Leaving the 'Highway' behind I turn onto the B-road taking a Nepali business man on board along the way. The road is narrow, windy, hilly and close passing-by situations numerous! But the views are amazing! At a road block (a bus has to borrow some diesel from a fellow bus) it is almost impossible to get the van going. Oops…the heat and the hills are a challenge to Frits (the van). Me and Frits take a needed break when dropping off the guy. Over lunch he tells me about this one bridge that is not finished yet, the temporary by-pass could give some difficulty. But possible? I get the typical yes-head-shake as an answer. Hummm, I decide to find out. Going down no problem, but then: I see the hill and have major doubts. No need when you have locals around! After a failed attempt to race Frits up the hill, a local guy changes my engine diesel-in-flow on the spot. I let him try this time and with guys running after it in case they need to push it along, he parks it at the top of the hill!

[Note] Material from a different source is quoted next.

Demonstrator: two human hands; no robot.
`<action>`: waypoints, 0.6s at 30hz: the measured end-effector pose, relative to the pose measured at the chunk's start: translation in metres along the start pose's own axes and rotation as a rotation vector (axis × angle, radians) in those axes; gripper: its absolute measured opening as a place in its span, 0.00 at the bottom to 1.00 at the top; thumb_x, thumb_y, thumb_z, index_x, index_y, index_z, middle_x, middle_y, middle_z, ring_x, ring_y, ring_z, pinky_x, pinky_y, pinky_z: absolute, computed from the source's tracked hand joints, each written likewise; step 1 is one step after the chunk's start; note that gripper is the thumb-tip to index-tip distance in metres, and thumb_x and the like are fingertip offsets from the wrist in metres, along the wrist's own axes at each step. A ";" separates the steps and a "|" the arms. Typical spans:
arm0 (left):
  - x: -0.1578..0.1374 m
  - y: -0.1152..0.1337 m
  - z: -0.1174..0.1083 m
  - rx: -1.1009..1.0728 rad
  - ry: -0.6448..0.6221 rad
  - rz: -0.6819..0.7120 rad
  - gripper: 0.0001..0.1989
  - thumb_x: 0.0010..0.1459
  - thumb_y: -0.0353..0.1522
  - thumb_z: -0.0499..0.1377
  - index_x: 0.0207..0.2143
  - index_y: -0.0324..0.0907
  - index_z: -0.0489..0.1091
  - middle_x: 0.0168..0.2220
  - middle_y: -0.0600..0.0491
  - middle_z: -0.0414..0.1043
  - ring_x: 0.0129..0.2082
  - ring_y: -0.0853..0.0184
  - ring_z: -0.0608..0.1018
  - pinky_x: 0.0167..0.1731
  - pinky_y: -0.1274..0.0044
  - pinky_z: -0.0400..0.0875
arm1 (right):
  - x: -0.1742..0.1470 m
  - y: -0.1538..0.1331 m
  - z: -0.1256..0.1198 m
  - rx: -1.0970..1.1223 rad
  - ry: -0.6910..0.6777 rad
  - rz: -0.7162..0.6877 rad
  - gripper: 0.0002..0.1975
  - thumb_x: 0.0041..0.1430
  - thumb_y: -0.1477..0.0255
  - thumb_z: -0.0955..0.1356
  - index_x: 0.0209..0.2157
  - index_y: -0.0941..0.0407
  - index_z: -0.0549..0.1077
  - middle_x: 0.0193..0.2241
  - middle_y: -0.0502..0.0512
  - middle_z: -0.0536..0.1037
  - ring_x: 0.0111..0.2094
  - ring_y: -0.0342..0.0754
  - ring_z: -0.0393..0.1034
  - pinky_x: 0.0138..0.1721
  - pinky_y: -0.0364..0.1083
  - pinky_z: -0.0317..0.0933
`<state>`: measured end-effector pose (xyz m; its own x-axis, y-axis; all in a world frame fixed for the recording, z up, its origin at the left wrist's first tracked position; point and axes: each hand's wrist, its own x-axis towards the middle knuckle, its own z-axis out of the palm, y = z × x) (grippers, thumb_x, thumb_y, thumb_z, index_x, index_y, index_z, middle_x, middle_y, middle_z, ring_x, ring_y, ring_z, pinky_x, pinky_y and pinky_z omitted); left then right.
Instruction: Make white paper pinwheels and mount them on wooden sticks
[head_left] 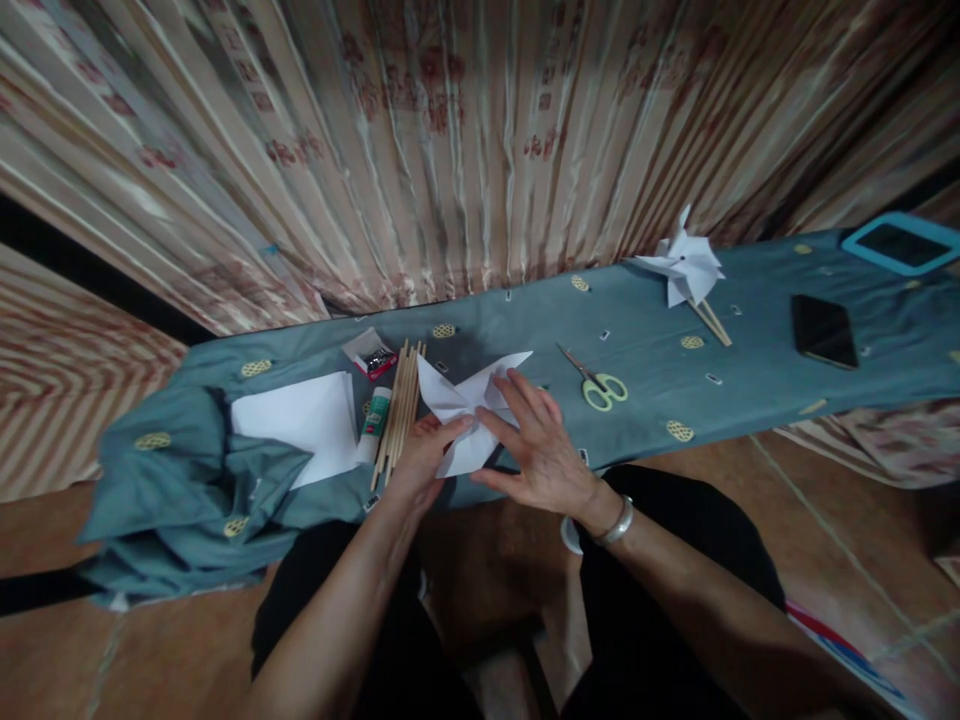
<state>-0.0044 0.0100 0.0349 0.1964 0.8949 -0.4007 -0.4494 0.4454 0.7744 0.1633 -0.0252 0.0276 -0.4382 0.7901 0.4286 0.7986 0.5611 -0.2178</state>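
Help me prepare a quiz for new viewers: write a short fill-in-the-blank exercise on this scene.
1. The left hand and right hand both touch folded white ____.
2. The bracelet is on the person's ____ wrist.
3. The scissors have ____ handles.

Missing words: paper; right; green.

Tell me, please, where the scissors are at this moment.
In the head view, the green-handled scissors lie on the patterned cloth, right of the right hand and the folded paper.
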 end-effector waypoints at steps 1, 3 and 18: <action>0.001 -0.001 0.000 0.009 0.013 0.018 0.22 0.34 0.32 0.75 0.36 0.36 0.78 0.33 0.49 0.82 0.33 0.64 0.81 0.40 0.76 0.72 | 0.000 -0.001 -0.001 0.000 -0.005 0.002 0.36 0.58 0.46 0.64 0.59 0.56 0.65 0.67 0.68 0.55 0.70 0.63 0.37 0.61 0.65 0.46; 0.002 -0.002 0.001 0.019 0.038 0.037 0.22 0.34 0.31 0.75 0.36 0.36 0.78 0.34 0.49 0.82 0.33 0.65 0.81 0.39 0.76 0.72 | 0.001 -0.002 -0.003 0.008 -0.018 0.010 0.37 0.57 0.44 0.63 0.59 0.56 0.66 0.67 0.69 0.54 0.70 0.63 0.37 0.61 0.65 0.46; 0.004 -0.006 0.002 0.045 0.087 0.056 0.20 0.32 0.31 0.75 0.32 0.37 0.79 0.33 0.49 0.82 0.32 0.65 0.81 0.39 0.75 0.72 | 0.000 0.000 -0.009 0.222 0.024 0.108 0.27 0.59 0.50 0.65 0.54 0.51 0.72 0.69 0.61 0.50 0.70 0.64 0.38 0.60 0.69 0.46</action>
<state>0.0009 0.0110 0.0299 0.0946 0.9136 -0.3955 -0.4181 0.3970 0.8171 0.1666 -0.0276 0.0358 -0.3428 0.8439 0.4128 0.7287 0.5162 -0.4501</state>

A few km further I pass a famous temple. This is the place where Ram, Sita and Laksman (Hindu gods) have been. This Durga Mata temple is worshipped by numerous Nepali people from all over the country. Of course I stop and also pay my respects by walking around the mandir (temple) 3 times. Unfortunately a puja is not possible anymore as it is after 17.00 and the temple doors are closed. When talking got the local shopkeepers I am asked for a lift by several people. Sure why not. So I set off again with 3 people in front and one guy hanging of the stairs with his baskets! At times I have to remind myself to steer away from the rocks in order not to crush him!

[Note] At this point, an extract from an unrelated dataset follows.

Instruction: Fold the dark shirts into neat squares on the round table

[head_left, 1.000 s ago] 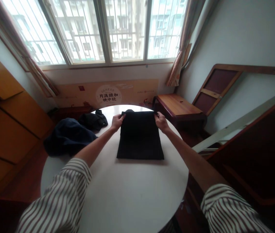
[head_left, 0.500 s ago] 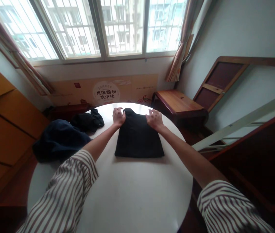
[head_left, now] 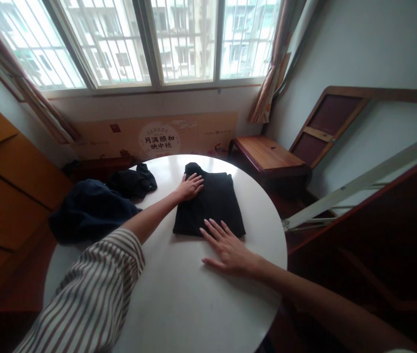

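A black garment (head_left: 212, 201), folded into a flat block, lies on the white round table (head_left: 179, 294); a collar-like fold sticks up at its far left corner. My left hand (head_left: 191, 187) rests on its upper left part, palm down with the fingers stretched out. Over the near edge of the cloth is my right hand (head_left: 228, 247), fingers spread; the fingertips reach onto the garment, and the thumb lies over the bare tabletop. Neither hand grips anything.
Left on the table are a dark blue heap of cloth (head_left: 91, 211) and a black crumpled cloth (head_left: 135, 181). Beyond the table stand a low wooden stool (head_left: 267, 153) at the right and a printed board (head_left: 208, 130) under the barred window. A metal-framed piece (head_left: 319, 211) is at the right.
Both hands have left the garment's far corners. My left hand now lies flat on the cloth, and my right hand has come back to its near edge with fingers spread.
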The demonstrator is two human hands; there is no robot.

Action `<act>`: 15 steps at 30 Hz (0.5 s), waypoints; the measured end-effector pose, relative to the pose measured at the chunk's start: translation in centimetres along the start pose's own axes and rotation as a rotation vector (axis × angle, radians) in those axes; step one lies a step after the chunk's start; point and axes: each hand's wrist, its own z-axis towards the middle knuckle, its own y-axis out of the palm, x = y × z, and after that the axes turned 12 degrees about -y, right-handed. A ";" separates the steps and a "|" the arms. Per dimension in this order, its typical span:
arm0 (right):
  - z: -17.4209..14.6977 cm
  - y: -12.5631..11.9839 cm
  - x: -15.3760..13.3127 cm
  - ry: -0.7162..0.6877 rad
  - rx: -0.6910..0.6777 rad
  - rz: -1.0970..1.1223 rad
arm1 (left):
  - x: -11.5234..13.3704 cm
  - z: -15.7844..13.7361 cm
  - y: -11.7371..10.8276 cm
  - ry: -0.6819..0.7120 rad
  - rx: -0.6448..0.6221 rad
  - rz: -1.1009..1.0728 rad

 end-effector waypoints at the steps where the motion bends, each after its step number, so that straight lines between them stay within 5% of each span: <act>1: -0.5 -0.4 -0.5 -0.025 -0.003 0.031 | 0.3 -1.0 -0.2 -0.005 0.038 -0.022; 4: -0.8 -2.0 -0.7 -0.070 0.055 0.101 | 1.4 -4.8 -0.5 0.061 0.074 -0.060; 8: 1.0 -3.4 1.6 0.009 0.213 0.024 | 2.7 -9.9 -0.4 0.099 -0.041 -0.063; 12: 1.7 -1.8 2.7 0.111 0.176 -0.057 | 2.8 -13.7 0.0 0.022 -0.089 -0.100; 15: 0.6 0.0 1.7 0.050 0.191 -0.038 | 2.3 -15.5 0.5 -0.004 -0.091 -0.193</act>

They all have to get off at Narpani. This day has been tough driving so I when Maya, one of the women lifters invites me to her house the decision is quickly made. I park the van on the (only) village road, grab a few things and follow her down a track which eventually leads to her house. The kids shy at first (first time they see a foreigner) but try their best English later. I find myself in a women’s compound as she and her neighbor are living their by themselves. Their husbands are working overseas (for 4 years already!). Turns out many Nepali men are doing this! I also met someone who just came back from a 12-year work period, with no in between family visits!

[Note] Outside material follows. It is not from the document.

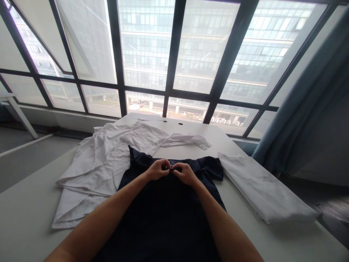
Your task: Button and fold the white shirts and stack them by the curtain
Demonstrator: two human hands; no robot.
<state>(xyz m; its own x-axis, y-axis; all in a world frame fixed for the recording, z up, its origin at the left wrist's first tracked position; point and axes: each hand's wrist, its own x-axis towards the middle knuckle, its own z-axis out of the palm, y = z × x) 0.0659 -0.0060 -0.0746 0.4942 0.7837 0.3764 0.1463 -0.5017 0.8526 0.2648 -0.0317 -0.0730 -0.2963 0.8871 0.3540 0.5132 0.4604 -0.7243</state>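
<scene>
A dark navy short-sleeved garment point(166, 214) lies spread on the table with its neck end away from me. At the middle of its top edge, my left hand point(158, 170) pinches the fabric with thumb and forefinger. Close beside it, my right hand point(187, 173) grips the same edge the same way. The fingertips almost meet at a small light spot, perhaps a label or fastener, too small to make out. The garment's two sleeves stick out on either side of my hands. Its lower part runs toward me between my forearms.
A rumpled white shirt point(109, 156) lies to the left, one sleeve reaching behind the navy garment. A folded white cloth point(264, 185) lies on the right. The white table point(218, 140) has two round holes near its far end. Windows stand beyond; a blue-grey curtain point(305, 91) hangs right.
</scene>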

Narpani, a small village in the hills with a nice climate (not so hot and no mozzies!!) and friendly people! Another spot where I happen to linger for a few days going from one house to the next enjoying home-made meals! No privacy here as well unless I hide in the van. Cannot really explain this curiosity behavior. See the photos to get an idea!

At some point I am pleased to meet C.M. Sharma, a Bhutanese who is running a small boarding school here. With my weak spot for children of course accept his invitation to visit the school. Even get the change to interact with class 3. Never seen a foreigner before and then one with dreadlocks, quit a shock! He also takes me to the house of Parvati, a lovely woman who really wants to meet me and cook for us. We even discuss the fact that she should join me to Sandigharka as the road is difficult. I accept. Before setting of take a small pilgrimage back to the temple to ask for guidance and a safe journey through the mountains! Something I think really helped me later on, saving me from a run-off-the-hill-situation.

The real challenge lies ahead, leaving Sandigharka for 15km (turn out to be many more) off-road to Tamghas. I have my doubts, can we make it across. We meet up with one family member of Parvati: Laxman. He seems to know the current situation, ignoring the fact that he had a few drinks already. He offers to come along to help when needed. Anxious about this road I accept the offer (after reassuring with Parvati that he’s an ok guy). We set off. What a trip it will be… After many STEEP hills (just making it while racing up in first gear) we get stuck in the mud! It takes 2,5 hours and Laxman crawling around in the mud under the van to set us free. Dark by then and unable to climb the next hill we stop in the middle of nowhere for some food and a well-deserved alcoholic drink! The next morning the views are stunning! Hills as far as the eye can see and low hanging clouds in between! Impossible to capture this on photo, but I tried. Only one hour to Tamghas, well make it 4! Due to a mud slide I almost ran the van of the road. We take several necessary engine- cool-down-breaks after many more steep hill climbs. We have to wait for a mechanic to show up for this jeep that has problems and is blocking the road. And once Laxman is even using an axe to readjust the road as it is otherwise impossible for me to continue due to the low back axle. At times like these I wondered if he is still happy he came along ;-)) By the end of the morning we reach Tamghas safe and wrecked! If it was not for the reassuring words of Laxman and his help I would not have made it! We thanked the Hindi gods over and over. What a trip, what amazing views! Passing remote villages untouched by society! Once and not again! Or only while sitting in a jeep and enjoying the scenery!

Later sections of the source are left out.